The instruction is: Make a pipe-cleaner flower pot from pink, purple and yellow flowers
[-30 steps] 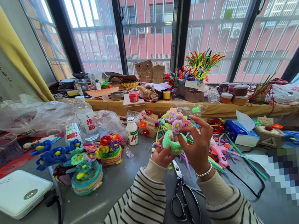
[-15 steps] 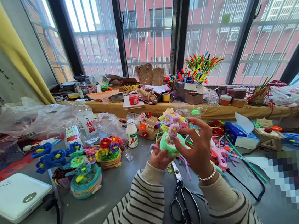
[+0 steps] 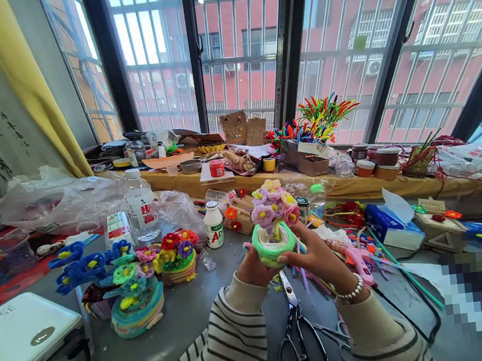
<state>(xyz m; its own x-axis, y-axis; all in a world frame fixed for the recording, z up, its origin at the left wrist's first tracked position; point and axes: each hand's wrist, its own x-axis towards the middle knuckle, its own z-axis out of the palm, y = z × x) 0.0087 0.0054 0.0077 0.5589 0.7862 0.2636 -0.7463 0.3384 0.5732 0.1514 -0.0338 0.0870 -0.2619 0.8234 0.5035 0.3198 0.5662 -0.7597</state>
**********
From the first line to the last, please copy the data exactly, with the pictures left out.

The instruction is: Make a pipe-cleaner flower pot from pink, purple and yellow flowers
[-30 steps] 
[-15 steps] 
[+0 steps] 
<state>(xyz m; its own x-axis, y-axis; all in a world frame fixed for the recording, z up, its origin at the left wrist's first tracked position; point and axes: each hand's wrist, its own x-axis towards the middle knuckle, its own z-axis out of the palm, y = z × x) 0.0087 0.0054 0.0077 0.5589 0.7862 0.2636 -0.7463 0.3384 0.5732 0.1514 -0.0338 0.0870 -0.2619 0.8234 0.5035 0.3198 0.5662 -0.7597</state>

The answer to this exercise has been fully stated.